Je me souviens...
c'est le dernier jour de mon hospitalisation... il est 19 heures, ma petite valise est faite, j'attends qu'on vienne me chercher.
Je me cramponne de toutes mes forces à l'ample vue sur les arbres que je vois de la fenêtre de ma chambre de clinique. Je suis impatiente, évidemment. Je compte les minutes...
Je suis seule dans la chambre depuis 16h de cette journée; un peu de silence, une relative solitude, j'aime
Soudain un lit s'amène, et dessus un petit corps tassé, relié à des perfusions...
Pas envie, non pas envie de devoir affronter encore, même pour une heure, une souffrance qui s'ajoute à la mienne... je détourne mes yeux (enfin! façon de parler!!) de cette vieille petite forme sans réaction.
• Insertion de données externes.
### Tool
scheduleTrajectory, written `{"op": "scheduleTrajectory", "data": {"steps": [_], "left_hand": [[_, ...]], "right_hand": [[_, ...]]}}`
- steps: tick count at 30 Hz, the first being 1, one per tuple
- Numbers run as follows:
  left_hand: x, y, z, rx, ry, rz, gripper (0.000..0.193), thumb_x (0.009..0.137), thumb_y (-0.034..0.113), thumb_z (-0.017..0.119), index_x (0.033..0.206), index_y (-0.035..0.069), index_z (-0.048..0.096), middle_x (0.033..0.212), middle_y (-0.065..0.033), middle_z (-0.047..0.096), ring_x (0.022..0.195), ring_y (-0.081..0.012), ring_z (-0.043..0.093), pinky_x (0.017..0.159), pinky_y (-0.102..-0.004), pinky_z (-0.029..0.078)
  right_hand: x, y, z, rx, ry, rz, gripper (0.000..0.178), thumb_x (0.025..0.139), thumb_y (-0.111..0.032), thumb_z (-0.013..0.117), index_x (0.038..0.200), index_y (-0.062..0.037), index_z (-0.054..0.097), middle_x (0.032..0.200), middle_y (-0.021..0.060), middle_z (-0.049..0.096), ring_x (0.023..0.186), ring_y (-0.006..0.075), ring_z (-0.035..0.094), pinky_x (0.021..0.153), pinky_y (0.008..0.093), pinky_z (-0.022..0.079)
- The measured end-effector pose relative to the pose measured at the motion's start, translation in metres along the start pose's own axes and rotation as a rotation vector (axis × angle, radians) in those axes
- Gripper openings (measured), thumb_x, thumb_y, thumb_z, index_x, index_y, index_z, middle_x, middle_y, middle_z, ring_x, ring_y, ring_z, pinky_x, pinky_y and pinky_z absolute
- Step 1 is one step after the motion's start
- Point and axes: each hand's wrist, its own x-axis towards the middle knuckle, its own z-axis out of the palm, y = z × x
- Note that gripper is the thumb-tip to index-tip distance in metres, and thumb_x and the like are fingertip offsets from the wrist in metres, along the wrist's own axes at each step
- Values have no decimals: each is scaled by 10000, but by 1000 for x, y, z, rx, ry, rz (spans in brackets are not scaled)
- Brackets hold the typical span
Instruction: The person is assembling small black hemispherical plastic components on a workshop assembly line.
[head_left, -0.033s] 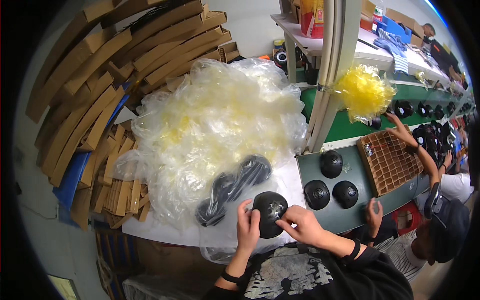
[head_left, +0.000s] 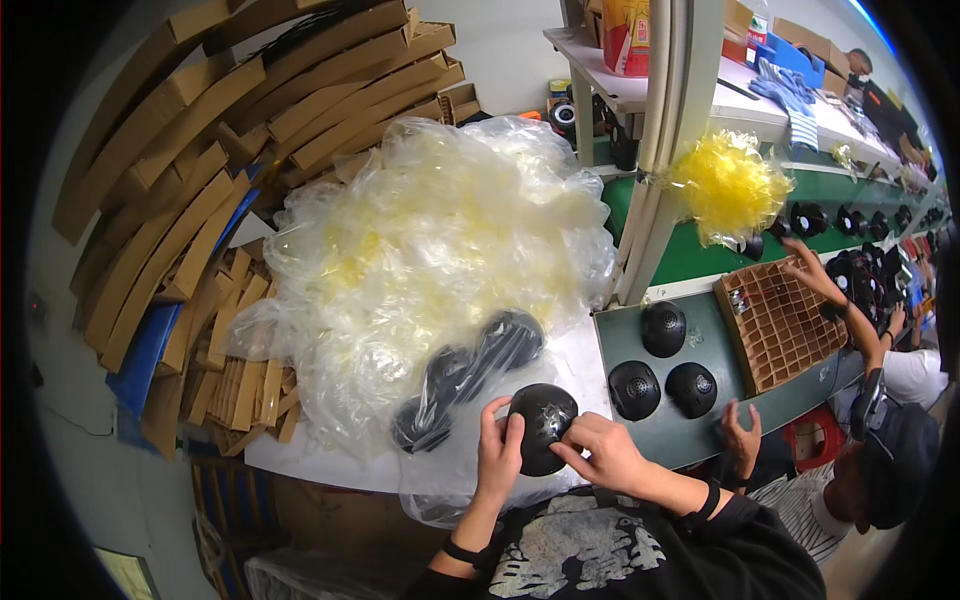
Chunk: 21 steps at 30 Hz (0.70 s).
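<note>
In front of my body I hold a round black dome-shaped shell (head_left: pixel 546 440) with a shiny, perforated-looking middle. My left hand (head_left: pixel 497 455) grips its left side, thumb on the face and fingers behind. On the right edge press the bent fingers and thumb of my right hand (head_left: pixel 596 452); anything small between them is hidden. Just beyond lie several black domed pieces in clear plastic, among them one piece (head_left: pixel 512 340) at the far end. To the right, three similar black domes with small holes, one of them here (head_left: pixel 634 390), rest on a dark green mat (head_left: pixel 655 437).
A big heap of clear and yellowish plastic bags (head_left: pixel 440 230) covers the white table (head_left: pixel 340 470). Cardboard strips (head_left: pixel 330 100) are stacked at left. Right of the mat stand a divided cardboard box (head_left: pixel 785 330) and a co-worker (head_left: pixel 890 460) reaching over it. A post (head_left: pixel 670 130) carries yellow film (head_left: pixel 732 187).
My hands and the dome have shifted very slightly to the right. The co-worker's near hand has moved a little left, and their far hand has moved over the divided box.
</note>
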Motion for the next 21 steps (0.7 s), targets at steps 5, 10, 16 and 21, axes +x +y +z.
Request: {"op": "scheduleTrajectory", "data": {"steps": [5, 10, 16, 21], "left_hand": [[20, -5, 16, -156, 0, -59, 392, 856, 181, 651, 1167, 26, 470, 837, -83, 635, 734, -108, 570, 642, -247, 460], [35, -32, -18, 336, 204, 270, 467, 761, 146, 722, 1145, 30, 482, 846, -99, 659, 819, -149, 617, 726, -263, 468], [17, 6, -32, -97, 24, 282, 604, 758, 144, 737, 1233, 19, 386, 969, -133, 636, 868, -155, 606, 779, -261, 461], [1, 25, -25, -302, -55, 154, 760, 683, 351, 808, 1230, 24, 394, 889, -58, 606, 811, -117, 571, 730, -224, 436]], "right_hand": [[-6, 3, 0, 140, -88, 222, 201, 825, -127, 641, 691, -24, 533, 621, 100, 508, 574, 239, 513, 509, 329, 387], [22, -44, -89, 738, 46, 56, 204, 840, -95, 607, 672, -29, 511, 594, 49, 476, 539, 158, 450, 510, 281, 341], [98, 1, -203, -382, 901, -78, 342, 838, -225, 655, 655, 7, 483, 572, 29, 457, 511, 132, 412, 488, 283, 328], [96, 28, -219, -743, 958, 231, 395, 804, -333, 701, 640, -14, 537, 537, 32, 490, 476, 121, 436, 487, 282, 373]]}}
Je supplie intérieurement qu'on vienne me chercher sans plus attendre...je n'ai plus de courage!
Arrivent deux infirmières qui s'affairent autour de la forme amorphe sur le lit
Malgré moi, je me me mets à écouter ce qui se passe
Une infirmière "de par chez nous" et une infirmière africaine se penchent avec des mots doux et tendres sur la personne âgée tombée dans sa maison de retraite et arrivée ici en urgence
Calmement on lui,parle, on l'interroge, tout en examinant les dégâts sur son corps...
On lui pose de ses questions auxquelles toute femme peut normalement répondre:"des enfants..., vous avez des enfants?"
Silence, ça se tait dans le lit
Mais elles continuent à lui parler, à éveiller si possible son attention, pas à parler au dessus d'elle, comme si elle n'était qu'un paquet auquel il fallait donner des soins
Les urgences avaient averti: "elle ne dit rien... elle n'a pas sa tête"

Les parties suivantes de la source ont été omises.